§ Task data:
-- -- --
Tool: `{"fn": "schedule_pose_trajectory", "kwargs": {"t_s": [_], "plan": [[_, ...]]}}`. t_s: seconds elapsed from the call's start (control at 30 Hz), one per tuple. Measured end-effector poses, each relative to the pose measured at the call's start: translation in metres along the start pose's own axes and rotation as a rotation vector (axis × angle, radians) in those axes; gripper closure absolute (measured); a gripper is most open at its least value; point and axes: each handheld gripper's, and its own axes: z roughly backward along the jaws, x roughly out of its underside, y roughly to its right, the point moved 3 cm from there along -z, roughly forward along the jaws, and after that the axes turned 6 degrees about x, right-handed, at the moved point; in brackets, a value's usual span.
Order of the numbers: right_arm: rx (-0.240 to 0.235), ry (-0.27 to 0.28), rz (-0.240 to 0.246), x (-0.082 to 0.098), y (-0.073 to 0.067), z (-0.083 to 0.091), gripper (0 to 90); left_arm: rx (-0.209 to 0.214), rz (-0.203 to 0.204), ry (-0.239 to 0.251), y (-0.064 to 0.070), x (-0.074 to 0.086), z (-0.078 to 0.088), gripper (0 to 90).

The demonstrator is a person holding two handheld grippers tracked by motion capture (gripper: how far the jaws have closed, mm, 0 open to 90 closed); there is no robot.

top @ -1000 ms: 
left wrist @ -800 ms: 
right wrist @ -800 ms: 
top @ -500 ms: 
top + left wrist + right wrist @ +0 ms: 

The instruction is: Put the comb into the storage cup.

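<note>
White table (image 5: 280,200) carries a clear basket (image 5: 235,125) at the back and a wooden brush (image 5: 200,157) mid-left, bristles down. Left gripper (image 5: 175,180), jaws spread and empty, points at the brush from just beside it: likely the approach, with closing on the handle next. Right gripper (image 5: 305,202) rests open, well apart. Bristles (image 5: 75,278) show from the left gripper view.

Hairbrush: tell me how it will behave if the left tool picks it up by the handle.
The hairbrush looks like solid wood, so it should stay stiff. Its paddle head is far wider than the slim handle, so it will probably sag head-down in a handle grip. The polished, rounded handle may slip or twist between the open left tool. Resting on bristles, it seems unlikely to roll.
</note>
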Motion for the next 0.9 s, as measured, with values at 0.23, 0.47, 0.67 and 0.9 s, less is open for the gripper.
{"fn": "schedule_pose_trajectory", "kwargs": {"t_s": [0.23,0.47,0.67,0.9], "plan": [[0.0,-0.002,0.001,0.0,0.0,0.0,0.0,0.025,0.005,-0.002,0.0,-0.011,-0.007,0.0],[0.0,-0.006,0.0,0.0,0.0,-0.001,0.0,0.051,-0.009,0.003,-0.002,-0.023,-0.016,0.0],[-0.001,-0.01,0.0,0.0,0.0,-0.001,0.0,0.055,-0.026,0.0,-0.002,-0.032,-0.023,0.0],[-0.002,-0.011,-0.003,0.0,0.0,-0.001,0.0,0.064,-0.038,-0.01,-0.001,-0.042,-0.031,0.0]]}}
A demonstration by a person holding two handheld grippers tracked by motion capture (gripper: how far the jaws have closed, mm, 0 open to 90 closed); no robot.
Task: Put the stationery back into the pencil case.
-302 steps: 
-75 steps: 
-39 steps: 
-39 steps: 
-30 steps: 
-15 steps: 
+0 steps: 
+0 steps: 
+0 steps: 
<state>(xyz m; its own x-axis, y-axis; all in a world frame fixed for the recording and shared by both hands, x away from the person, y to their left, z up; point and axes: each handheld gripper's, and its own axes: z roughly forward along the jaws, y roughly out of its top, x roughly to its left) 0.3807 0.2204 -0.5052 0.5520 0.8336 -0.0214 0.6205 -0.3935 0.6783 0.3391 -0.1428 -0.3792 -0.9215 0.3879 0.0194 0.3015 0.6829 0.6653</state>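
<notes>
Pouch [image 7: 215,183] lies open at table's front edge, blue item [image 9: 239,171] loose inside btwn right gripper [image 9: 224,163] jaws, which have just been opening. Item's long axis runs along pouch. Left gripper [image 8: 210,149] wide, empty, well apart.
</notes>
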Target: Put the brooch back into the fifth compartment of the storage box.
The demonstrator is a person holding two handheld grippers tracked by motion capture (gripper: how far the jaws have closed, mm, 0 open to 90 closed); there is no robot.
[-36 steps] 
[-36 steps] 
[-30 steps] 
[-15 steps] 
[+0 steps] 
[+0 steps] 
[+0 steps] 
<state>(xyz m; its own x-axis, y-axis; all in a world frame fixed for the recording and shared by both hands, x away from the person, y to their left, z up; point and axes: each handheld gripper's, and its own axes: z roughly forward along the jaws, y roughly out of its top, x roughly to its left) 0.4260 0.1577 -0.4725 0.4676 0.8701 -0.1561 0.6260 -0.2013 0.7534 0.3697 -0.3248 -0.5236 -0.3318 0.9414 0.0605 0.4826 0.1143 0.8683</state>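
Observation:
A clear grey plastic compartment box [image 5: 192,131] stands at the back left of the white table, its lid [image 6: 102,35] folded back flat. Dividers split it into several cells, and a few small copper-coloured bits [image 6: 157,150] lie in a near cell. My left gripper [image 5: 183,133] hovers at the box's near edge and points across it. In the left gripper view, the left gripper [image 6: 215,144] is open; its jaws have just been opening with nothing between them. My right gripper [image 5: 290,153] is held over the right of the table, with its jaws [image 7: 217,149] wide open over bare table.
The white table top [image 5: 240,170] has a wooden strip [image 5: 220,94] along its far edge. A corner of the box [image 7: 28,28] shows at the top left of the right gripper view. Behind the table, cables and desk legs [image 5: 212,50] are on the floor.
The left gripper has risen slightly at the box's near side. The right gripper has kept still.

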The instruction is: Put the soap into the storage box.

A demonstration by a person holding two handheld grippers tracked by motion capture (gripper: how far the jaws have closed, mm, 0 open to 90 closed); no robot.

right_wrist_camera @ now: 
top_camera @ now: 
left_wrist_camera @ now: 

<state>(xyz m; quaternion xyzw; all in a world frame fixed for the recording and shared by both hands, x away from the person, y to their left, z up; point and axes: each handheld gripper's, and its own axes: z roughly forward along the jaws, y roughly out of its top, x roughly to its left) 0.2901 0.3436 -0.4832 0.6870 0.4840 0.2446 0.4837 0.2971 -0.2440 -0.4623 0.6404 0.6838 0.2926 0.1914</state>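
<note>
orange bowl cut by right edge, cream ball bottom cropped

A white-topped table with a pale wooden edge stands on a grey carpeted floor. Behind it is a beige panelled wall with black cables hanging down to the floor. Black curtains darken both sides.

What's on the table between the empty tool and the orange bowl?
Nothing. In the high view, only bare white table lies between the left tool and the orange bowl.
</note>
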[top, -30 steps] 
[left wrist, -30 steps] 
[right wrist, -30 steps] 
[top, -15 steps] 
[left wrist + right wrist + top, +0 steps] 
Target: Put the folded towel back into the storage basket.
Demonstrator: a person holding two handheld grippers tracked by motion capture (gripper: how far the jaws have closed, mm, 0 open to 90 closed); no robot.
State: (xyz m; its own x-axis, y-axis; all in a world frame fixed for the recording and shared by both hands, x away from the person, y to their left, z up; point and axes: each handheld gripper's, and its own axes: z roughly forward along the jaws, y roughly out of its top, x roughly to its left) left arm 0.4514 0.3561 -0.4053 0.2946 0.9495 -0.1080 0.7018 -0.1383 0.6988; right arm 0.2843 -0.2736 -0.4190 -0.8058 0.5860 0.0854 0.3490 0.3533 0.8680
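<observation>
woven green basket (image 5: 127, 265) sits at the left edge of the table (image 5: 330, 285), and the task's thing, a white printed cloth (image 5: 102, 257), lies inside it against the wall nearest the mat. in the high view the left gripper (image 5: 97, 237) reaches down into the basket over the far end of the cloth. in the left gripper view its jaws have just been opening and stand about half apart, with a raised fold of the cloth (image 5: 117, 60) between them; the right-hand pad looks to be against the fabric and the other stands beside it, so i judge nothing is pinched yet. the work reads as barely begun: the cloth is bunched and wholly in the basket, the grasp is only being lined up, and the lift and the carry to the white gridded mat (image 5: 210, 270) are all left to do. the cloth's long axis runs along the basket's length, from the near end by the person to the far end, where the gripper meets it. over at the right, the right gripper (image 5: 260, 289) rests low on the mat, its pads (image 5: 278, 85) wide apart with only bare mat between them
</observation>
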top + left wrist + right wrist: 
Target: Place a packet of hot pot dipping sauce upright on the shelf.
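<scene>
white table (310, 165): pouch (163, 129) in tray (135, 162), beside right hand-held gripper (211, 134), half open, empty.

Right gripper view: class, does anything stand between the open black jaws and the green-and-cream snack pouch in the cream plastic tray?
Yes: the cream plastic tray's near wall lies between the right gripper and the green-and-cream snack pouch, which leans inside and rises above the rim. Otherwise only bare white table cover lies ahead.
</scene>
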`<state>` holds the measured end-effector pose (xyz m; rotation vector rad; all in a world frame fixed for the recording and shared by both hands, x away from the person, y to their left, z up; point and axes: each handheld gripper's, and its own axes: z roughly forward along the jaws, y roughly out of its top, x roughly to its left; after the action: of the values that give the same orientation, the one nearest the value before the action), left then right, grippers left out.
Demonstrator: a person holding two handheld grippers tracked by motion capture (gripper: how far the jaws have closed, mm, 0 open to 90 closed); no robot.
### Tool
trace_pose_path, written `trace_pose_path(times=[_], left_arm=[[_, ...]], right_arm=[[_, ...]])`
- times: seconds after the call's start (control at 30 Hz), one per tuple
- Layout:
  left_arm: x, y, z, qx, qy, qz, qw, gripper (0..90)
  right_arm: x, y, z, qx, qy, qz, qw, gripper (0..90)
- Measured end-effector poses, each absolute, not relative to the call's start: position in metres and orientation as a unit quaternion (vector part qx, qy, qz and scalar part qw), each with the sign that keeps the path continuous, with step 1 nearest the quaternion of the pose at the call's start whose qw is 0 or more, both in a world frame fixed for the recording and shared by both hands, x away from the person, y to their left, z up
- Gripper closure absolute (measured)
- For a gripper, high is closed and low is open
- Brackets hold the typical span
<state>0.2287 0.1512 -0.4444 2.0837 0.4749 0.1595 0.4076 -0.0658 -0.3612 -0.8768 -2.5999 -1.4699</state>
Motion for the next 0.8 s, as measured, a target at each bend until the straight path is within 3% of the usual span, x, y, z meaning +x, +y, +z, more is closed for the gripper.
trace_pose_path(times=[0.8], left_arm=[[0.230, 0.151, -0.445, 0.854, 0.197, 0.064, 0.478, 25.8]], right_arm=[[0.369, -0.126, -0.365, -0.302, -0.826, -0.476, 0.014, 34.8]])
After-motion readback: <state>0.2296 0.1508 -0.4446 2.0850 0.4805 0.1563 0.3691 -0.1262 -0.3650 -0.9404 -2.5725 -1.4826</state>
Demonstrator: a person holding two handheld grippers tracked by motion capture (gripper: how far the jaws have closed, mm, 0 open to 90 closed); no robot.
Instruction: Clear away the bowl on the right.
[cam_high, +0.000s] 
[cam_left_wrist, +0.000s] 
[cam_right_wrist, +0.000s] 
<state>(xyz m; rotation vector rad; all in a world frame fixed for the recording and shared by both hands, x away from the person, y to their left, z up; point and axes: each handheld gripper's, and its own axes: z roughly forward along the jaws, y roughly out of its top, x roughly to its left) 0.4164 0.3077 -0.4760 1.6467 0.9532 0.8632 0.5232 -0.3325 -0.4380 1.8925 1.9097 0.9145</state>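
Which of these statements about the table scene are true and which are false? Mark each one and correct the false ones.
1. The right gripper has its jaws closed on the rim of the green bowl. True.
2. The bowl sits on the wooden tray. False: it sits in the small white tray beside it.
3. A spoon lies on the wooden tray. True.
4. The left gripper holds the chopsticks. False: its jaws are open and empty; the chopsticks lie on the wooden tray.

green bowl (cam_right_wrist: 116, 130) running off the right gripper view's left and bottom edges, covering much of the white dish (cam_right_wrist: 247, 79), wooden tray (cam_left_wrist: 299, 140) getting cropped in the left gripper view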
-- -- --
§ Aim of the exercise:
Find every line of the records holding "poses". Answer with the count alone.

§ Written solution:
2